Quantitative real-type polymerase chain reaction The quantification of gene-specific RNA was carried out on a 384-well plate in an ABI Prism 7900HT sequence detection system (Applied Biosystems). For each thermocycler, operation calibrators and standard curves were amplified. The calibrators for each marker consisted of in vitro transcripts of target gene that were diluted in RNA carrying rat kidney at 1 X 10 5 copies. Standard curves for maintenance markers consisted of in vitro transcripts of target gene that were serially diluted in rat kidney carrier RNA at 1 X 10 7, 1 X 5 and 1 X 10 3 copies. Objective controls were not included in each test operated to ensure a lack of environmental contamination. All samples and controls were operated in duplicate. qRTPCR was performed with general laboratory use reagents in 10 μl of reaction containing: RT-PCR pH regulator (50 nM Bicin / KOH pH 8.2, 115 nM KAc, 8% glycerol, 2.5 mM MgCl2, 3.5 mM MnS04, 0.5 mM each of dCTP, dATP, dGTP and dTTP), additives (2 mM Tris-Cl pH 8, 0.2 mM bovine albumin, 150 mM trehalose , 0.002% Tween 20), enzyme mixture (2U Tth (Roche), 0.4 mg / μl Ab TP6-25), primer and probe mixture (0.2 μM probe, 0.5 μM initiator). The following cyclization parameters were followed: 1 cycle at 95 ° C for 1 minute; 1 cycle at 55 ° C for 2 minutes; 5% ramp; 1 cycle at 70 ° C for 2 minutes; and 40 cycles of 95 ° C for 15 seconds, 58 ° C for 30 seconds. After the PCR reaction was completed, the baseline and threshold values were set in the ABI 7900HT Prism software and the calculated Ct values were exported to Microsoft Excel.

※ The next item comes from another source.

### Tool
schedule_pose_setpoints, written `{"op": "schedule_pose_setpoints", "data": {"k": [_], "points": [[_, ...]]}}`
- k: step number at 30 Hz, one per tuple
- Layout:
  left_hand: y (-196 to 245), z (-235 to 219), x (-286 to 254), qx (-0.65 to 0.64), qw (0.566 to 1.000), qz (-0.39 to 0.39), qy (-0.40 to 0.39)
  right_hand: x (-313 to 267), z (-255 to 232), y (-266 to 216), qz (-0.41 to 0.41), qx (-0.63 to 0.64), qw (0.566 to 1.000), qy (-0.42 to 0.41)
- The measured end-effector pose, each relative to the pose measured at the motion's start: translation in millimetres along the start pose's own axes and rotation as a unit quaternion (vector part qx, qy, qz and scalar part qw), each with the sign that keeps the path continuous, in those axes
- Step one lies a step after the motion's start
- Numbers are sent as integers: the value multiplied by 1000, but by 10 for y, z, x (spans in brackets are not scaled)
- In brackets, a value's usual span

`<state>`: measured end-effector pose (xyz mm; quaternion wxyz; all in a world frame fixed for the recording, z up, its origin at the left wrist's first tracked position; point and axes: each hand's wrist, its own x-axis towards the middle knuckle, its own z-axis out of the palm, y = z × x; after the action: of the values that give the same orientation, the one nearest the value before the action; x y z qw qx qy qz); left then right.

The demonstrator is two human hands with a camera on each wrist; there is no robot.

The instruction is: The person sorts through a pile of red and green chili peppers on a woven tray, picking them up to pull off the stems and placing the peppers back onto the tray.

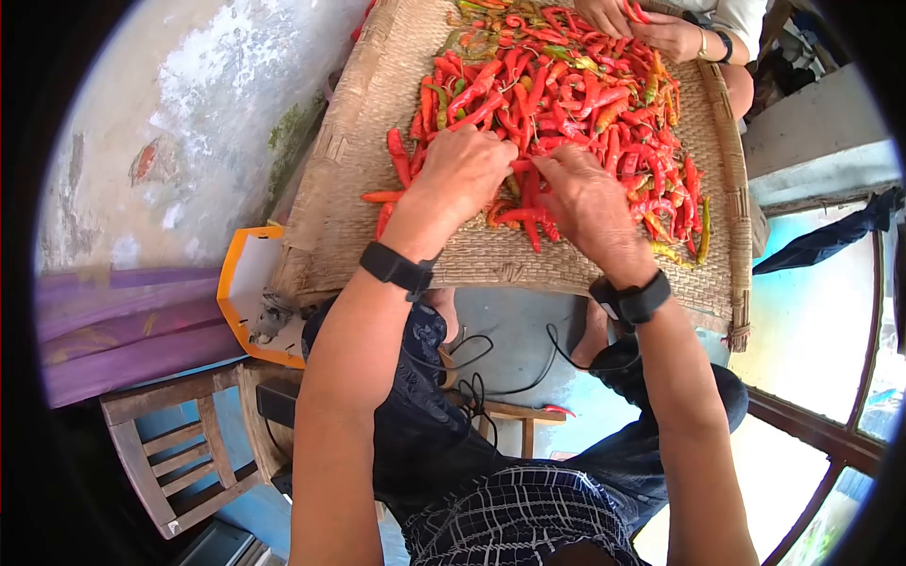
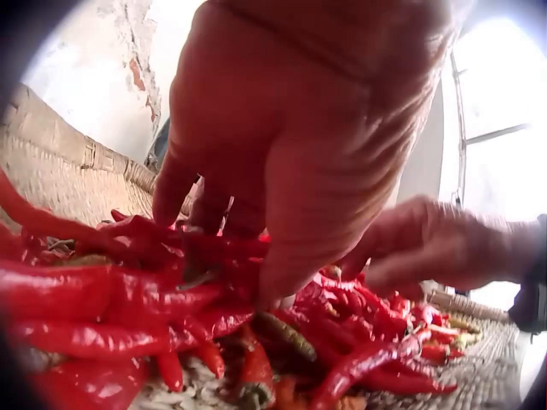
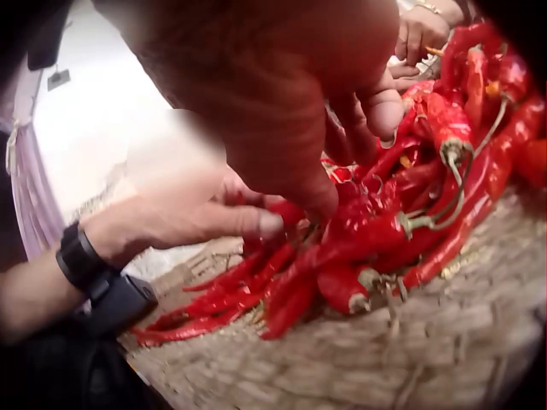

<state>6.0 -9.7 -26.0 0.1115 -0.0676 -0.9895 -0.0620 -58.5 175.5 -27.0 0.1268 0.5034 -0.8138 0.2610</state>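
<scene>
Red chili peppers [image 1: 604, 104] lie heaped on a woven tray [image 1: 349, 123], a few green and orange ones among them. The left hand [image 1: 462, 174] reaches down into the heap's near left part; in the left wrist view the left hand [image 2: 299, 128] has its thumb and fingers around a red pepper [image 2: 226, 248]. Just right of it, the right hand [image 1: 590, 203] is over the peppers. In the right wrist view the right hand [image 3: 273, 102] has thumb and fingers apart, touching red peppers [image 3: 367, 231]. Some fingertips are hidden.
Another person's hands [image 1: 651, 28] hold red peppers at the tray's far side. A wooden chair [image 1: 179, 453] and an orange-edged box [image 1: 260, 292] stand left. Black cables [image 1: 528, 377] and one red pepper [image 1: 560, 410] are below the tray, near a wooden stool.
</scene>
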Motion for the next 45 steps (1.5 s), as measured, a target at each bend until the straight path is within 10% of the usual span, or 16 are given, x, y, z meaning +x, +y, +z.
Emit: {"op": "schedule_pose_setpoints", "data": {"k": [7, 12, 14, 16, 18, 20, 23, 24, 34, 42, 45], "points": [[96, -188, 11, -206, 977, 48, -12, -22, 14, -37, 78, 57, 995, -21], [-38, -309, 10, -134, 975, -12, 179, 46, -200, 266, 61, 80, 992, 75], [-32, -283, 17, -122, 968, -35, 216, 201, -437, 453, 257, 225, 940, 9], [63, -294, 28, -216, 964, -56, 144, 351, -483, 664, 324, 473, 794, 202], [227, -266, 8, -220, 975, -14, 11, 398, -560, 758, 357, 408, 811, 220], [322, -124, -31, -162, 984, 30, -73, 288, -508, 714, 255, 176, 949, 62], [363, 136, -97, -45, 994, 44, -84, -20, -330, 278, 111, 187, 962, -164], [372, 142, -88, -47, 994, 46, -86, -161, -163, 274, -11, 93, 988, -121], [314, -3, 53, -164, 986, 42, 10, -243, -350, 226, 72, 77, 988, -116], [296, 96, 28, -8, 989, 6, -147, -105, -910, 151, 364, 338, 845, -197], [216, 25, 12, -58, 992, 17, -113, 55, -822, 365, 329, 575, 748, 48]]}}
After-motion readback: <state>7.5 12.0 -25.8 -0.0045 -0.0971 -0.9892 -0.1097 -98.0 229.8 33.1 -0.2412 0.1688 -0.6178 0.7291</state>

One-step reaction vs. Two-step First chain synthesis was carried out using either 100mg of random hexamers or gene-specific primers per reaction. In the first step 1 1.5 μl of mixture-1 (primers and 1 ug of total RNA) was heated at 65 ° C for 5 minutes and then cooled on ice. 8.5μl of mixture-2 (1 x pH regulator, 0.01 mM DTT, 0.5 mM each dNTP's, 0.25 U / μl RNasin®, 10 U / μl superscript lll) was added to mixture-1 and incubated at 50 ° C for 60 minutes followed by 95 ° C for 5 minutes. The cDNA was stored at -20 ° C until it was ready to be used. qRTPCR for the second step for the 2-step reaction was performed as stated above with the cyclization parameters: 1 cycle at 95 ° G- for 1 minute; 40 cycles of 95 ° C for 15 seconds, 58 ° C for 30 seconds. qRTPCR for the one-step reaction was performed exactly as was done in the preceding paragraph. Both the one-step and two-step reactions were performed on 100 ng of template (RNA / cDNA). After the PCR reaction was completed, the baseline and threshold values were set in the ABI 7900HT Prism software and the calculated Ct values were exported to Microsoft Excel.

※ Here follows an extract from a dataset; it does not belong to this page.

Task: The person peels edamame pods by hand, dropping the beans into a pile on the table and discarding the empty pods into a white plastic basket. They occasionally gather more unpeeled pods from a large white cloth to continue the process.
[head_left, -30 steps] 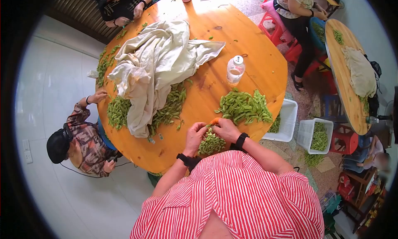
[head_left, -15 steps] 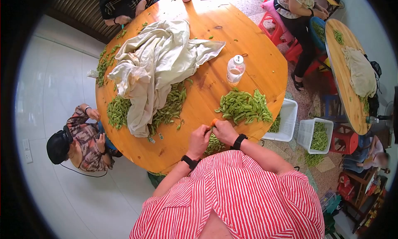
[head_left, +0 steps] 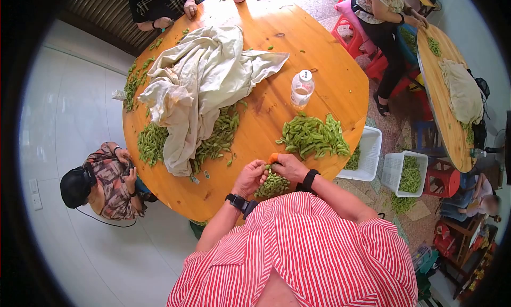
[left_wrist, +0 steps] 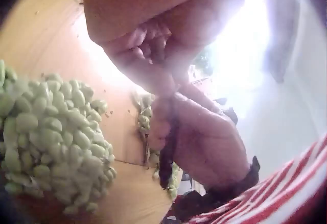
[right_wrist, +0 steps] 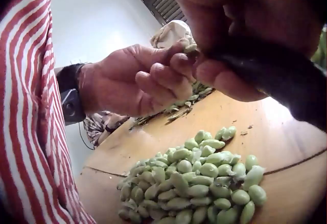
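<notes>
My left hand [head_left: 251,177] pinches a small green bean pod [right_wrist: 190,48] between thumb and forefinger. My right hand [head_left: 290,167] meets it fingertip to fingertip, its fingers curled at the pod's other end, mostly hidden by the hand itself. An orange piece [head_left: 273,157] sits along the right hand's fingers; a long dark shape [right_wrist: 271,73] lies there in the right wrist view. Below both hands is a heap of shelled pale green beans [right_wrist: 189,183], partly covered by them in the head view. Unshelled pods [head_left: 314,137] are piled just beyond the right hand.
On the wooden table [head_left: 261,121] stand a clear bottle [head_left: 302,91] and a crumpled pale cloth [head_left: 197,78] over more pods [head_left: 218,137]. White baskets [head_left: 372,152] hold pods at the right. A person [head_left: 109,174] sits at the left; two others are farther back.
My hands dipped nearer the bean heap, then the left turned and drew slightly left, uncovering the heap again. The person at the left has brought both hands in toward the body.
</notes>
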Action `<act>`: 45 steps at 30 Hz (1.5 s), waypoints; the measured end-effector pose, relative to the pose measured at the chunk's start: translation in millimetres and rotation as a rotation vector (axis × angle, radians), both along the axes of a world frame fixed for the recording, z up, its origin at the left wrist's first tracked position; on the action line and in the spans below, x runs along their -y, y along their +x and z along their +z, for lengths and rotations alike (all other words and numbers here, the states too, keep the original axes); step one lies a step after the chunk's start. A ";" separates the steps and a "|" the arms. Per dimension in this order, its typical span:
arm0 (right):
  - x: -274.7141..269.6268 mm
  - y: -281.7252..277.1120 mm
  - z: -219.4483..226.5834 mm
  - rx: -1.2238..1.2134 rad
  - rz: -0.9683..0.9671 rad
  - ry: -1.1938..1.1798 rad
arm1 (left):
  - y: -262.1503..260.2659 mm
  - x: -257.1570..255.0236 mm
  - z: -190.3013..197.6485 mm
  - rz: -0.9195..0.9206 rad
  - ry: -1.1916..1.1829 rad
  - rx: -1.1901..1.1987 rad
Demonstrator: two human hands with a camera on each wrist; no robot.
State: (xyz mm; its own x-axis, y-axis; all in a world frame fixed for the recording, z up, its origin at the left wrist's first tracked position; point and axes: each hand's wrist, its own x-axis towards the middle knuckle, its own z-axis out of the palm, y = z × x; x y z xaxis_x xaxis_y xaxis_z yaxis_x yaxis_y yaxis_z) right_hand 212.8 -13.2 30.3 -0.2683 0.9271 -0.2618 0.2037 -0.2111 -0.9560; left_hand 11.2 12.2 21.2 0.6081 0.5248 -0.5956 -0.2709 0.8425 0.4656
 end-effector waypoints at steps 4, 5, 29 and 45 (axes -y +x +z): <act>1.1 0.0 0.9 -0.063 -0.013 -0.087 | 7.7 -0.5 7.0 0.021 -0.066 0.054; 1.2 0.7 2.5 -0.019 -0.030 -0.125 | 11.8 -0.8 12.8 -0.008 0.105 -0.125; -3.5 -4.7 13.0 0.158 -0.259 0.002 | 24.6 -4.2 10.9 0.055 0.306 -0.374; -6.9 -0.7 2.1 -0.074 -0.175 -0.273 | 21.1 2.3 10.3 0.000 0.416 -0.356</act>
State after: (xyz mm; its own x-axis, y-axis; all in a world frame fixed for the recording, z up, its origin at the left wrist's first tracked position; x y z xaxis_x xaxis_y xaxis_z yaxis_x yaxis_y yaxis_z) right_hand 212.1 -6.4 32.4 -0.1392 0.8590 -0.4927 0.0737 -0.4872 -0.8702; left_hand 32.3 10.0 31.5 0.4072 0.7596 -0.5071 -0.0358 0.5681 0.8222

Generation of a heat map For each sample,? Ct was calculated by taking the mean Ct of each CUP marker and subtracting the mean Ct from an average of the maintenance markers (? Ct = Ct (CUP markers) - Ct (average HK marker)). The minimum? Ct for each tissue of the marker set of origin (lung, breast, prostate, colon, ovary and pancreas) was determined for each sample. The tissue of origin with the minimum global Ct was graded with a score of one and the other tissue from other sources was graded with a score of zero. The data were distributed according to the pathological diagnosis. Partek Pro was populated with modified feasibility data and an intensity graph was generated.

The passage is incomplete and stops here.